> Exercise objective:
Each line of the data needs to be transcribed exactly.

> Given data:
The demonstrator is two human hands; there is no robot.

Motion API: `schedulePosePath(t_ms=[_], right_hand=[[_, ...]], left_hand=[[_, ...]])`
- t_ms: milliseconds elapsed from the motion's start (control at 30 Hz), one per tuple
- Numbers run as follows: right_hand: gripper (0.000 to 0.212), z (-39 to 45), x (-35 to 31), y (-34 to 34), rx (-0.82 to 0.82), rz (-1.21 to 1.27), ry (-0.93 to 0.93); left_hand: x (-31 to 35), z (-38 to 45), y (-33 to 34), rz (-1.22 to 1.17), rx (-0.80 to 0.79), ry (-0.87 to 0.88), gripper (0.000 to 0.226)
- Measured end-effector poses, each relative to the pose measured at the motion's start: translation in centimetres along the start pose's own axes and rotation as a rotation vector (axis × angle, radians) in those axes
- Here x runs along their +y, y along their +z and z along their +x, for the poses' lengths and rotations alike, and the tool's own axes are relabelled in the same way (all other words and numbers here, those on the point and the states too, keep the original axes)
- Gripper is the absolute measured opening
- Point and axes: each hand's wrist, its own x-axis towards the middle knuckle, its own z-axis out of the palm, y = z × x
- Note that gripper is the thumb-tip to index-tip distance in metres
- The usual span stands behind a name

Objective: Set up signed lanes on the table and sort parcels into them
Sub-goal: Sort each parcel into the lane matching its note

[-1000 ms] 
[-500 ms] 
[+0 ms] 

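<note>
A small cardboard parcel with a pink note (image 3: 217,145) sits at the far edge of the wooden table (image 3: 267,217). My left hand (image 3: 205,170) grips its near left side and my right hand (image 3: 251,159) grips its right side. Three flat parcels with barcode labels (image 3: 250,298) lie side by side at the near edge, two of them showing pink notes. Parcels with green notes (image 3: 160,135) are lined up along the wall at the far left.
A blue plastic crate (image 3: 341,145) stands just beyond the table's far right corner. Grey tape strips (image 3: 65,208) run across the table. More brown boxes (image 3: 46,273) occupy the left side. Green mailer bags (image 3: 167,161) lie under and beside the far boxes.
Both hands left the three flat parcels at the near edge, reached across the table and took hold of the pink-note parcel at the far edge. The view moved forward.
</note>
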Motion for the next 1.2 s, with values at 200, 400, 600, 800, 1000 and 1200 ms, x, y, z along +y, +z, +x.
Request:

> Task solution:
The demonstrator is two human hands; there is no robot.

Motion API: `schedulePosePath(t_ms=[_], right_hand=[[_, ...]], left_hand=[[_, ...]])`
- t_ms: milliseconds elapsed from the motion's start (control at 30 Hz), one per tuple
- Numbers run as follows: right_hand: gripper (0.000 to 0.212), z (-39 to 45), x (-35 to 31), y (-34 to 34), rx (-0.82 to 0.82), rz (-1.21 to 1.27), ry (-0.93 to 0.93); left_hand: x (-31 to 35), z (-38 to 45), y (-33 to 34), rz (-1.22 to 1.17), rx (-0.80 to 0.79), ry (-0.87 to 0.88), gripper (0.000 to 0.226)
- Measured end-effector poses, each relative to the pose measured at the motion's start: translation in centimetres along the start pose's own axes and rotation as a rotation vector (axis × angle, radians) in those axes
- Here x runs along their +y, y along their +z and z along their +x, for the poses' lengths and rotations alike, and the tool's own axes are relabelled in the same way (all other words and numbers here, those on the point and the states too, keep the original axes)
- Gripper is the absolute measured opening
- Point and axes: each hand's wrist, its own x-axis towards the middle knuckle, its own z-axis out of the palm, y = z × x
- Note that gripper is the thumb-tip to index-tip distance in metres
- The usual span stands behind a name

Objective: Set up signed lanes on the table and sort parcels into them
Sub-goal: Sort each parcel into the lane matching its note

[-1000 ms] 
[-500 ms] 
[+0 ms] 

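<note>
A small cardboard parcel with a pink note (image 3: 217,145) sits at the far edge of the wooden table (image 3: 267,217). My left hand (image 3: 205,170) grips its near left side and my right hand (image 3: 251,159) grips its right side. Three flat parcels with barcode labels (image 3: 250,298) lie side by side at the near edge, two of them showing pink notes. Parcels with green notes (image 3: 160,135) are lined up along the wall at the far left.
A blue plastic crate (image 3: 341,145) stands just beyond the table's far right corner. Grey tape strips (image 3: 65,208) run across the table. More brown boxes (image 3: 46,273) occupy the left side. Green mailer bags (image 3: 167,161) lie under and beside the far boxes.
Both hands left the three flat parcels at the near edge, reached across the table and took hold of the pink-note parcel at the far edge. The view moved forward.
</note>
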Motion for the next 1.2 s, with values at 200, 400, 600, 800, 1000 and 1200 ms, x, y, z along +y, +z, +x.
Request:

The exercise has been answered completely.